溺愛ペット契約~御曹司の甘いしつけ~
私は別に遠慮しているわけでは……。そう思ったけど言えなくて、頭の上にある甲斐の手を、なんとなくくすぐったく感じている時だった。
バッグの中で私のスマホが鳴ったので、何も考えずに取り出して画面を確認した。
そして表示された名前を見た瞬間、胸が鉛でも飲み込んだように重たくなった。
【着信中 成瀬理一】
理一といつまでも音信不通ということはないと思ったけど、いざこうして連絡が来ても、何を話したらいいかわからない。

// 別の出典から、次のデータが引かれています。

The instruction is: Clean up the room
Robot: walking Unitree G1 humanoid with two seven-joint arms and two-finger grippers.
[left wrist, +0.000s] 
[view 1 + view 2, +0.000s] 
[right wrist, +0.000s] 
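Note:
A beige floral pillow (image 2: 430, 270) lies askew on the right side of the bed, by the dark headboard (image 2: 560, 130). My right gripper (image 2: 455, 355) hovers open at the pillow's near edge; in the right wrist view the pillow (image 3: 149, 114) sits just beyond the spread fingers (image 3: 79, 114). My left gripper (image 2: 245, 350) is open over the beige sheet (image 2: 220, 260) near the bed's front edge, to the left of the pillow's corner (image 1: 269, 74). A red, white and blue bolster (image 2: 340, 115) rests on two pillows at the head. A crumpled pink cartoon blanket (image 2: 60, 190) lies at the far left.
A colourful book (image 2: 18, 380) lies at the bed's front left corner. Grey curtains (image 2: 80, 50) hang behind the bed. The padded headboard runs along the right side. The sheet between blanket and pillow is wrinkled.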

スマホの画面を見つめたまま固ったままの私の様子から、甲斐は誰からの電話か察したようだった。
「車はどっかその辺停めて、俺が出てやろうか?」
甲斐がそんな提案をしてくれたけど、よけい話がこじれそうなので丁重にお断りする。
それに、私がどうしてあの家に帰らないのか、きちんと自分の口から説明しなくちゃ。
「だ、大丈夫……。ちゃんと、自分で話すから」
意を決して【応答】をタップし、スマホを耳に当てる。おそるおそる「もしもし」と話すと、電話の向こうから聞こえたのは意外な声だった。
『……あ。出た。ゴメンね稀華ちゃん急に。私、美鈴』
「み、美鈴さん?」
理一本人でなくてちょっとだけホッとしたけど、どうして美鈴さんが彼の携帯から掛けてくるんだろう。